Entre autos, camiones, avenidas y prisa le quedaba poco tiempo para pensar. Y cuando lo había, se lo comían las ocupaciones: lo que tendrá que hacer mañana, o pasado, o el lunes siguiente.

            Pero de vez en cuando se despertaba de madrugada, extrañando el canto de los gallos, el olor de la leña recién encendida. Otras veces, por la tarde, nostalgiaba los gritos de los pregoneros ofreciendo elotes, pan de dulce, fruta, tamales, o bien el perifoneo convocando a una asamblea pública.

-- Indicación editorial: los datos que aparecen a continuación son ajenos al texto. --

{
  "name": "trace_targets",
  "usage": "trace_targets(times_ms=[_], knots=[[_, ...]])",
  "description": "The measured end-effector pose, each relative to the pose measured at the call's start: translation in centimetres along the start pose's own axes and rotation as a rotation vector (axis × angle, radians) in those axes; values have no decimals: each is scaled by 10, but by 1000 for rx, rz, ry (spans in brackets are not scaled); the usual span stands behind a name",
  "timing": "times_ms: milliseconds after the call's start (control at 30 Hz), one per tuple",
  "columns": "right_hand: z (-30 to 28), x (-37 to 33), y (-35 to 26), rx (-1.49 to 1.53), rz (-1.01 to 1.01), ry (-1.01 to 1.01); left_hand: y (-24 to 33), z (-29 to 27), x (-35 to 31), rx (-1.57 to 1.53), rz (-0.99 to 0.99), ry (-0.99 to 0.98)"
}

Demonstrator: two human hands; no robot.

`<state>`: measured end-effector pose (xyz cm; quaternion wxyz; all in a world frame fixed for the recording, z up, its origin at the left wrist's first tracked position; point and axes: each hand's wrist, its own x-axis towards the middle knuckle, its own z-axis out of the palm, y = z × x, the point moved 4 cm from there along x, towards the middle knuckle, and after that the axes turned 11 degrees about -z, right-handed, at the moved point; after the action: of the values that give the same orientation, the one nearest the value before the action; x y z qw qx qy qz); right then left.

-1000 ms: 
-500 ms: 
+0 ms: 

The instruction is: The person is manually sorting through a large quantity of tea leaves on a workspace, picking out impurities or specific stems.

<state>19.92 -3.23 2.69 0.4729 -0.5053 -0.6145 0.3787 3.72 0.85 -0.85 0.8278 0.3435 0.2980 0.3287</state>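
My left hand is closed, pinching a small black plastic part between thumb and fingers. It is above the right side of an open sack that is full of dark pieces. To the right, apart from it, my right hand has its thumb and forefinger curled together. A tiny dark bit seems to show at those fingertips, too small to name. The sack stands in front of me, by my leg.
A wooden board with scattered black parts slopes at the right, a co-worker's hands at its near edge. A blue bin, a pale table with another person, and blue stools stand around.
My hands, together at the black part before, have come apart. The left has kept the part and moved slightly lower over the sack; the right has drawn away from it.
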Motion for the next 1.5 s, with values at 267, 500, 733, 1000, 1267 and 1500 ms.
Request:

            Es el México rural, real, profundo. El que no muere, infiltrándose en sus arterias. Ahora su querencia se ha dividido. Permea la enseñanza de que hay un “allá” que sigue “aquí”, interpuesto, yuxtapuesto, a la vida citadina, fragmentante, apresurada.      

            Desde su ciudad gris, a Diego le quedó el recuerdo, la reflexión, y quizá un poco más, eso que no está, pero todavía espera para verse claro.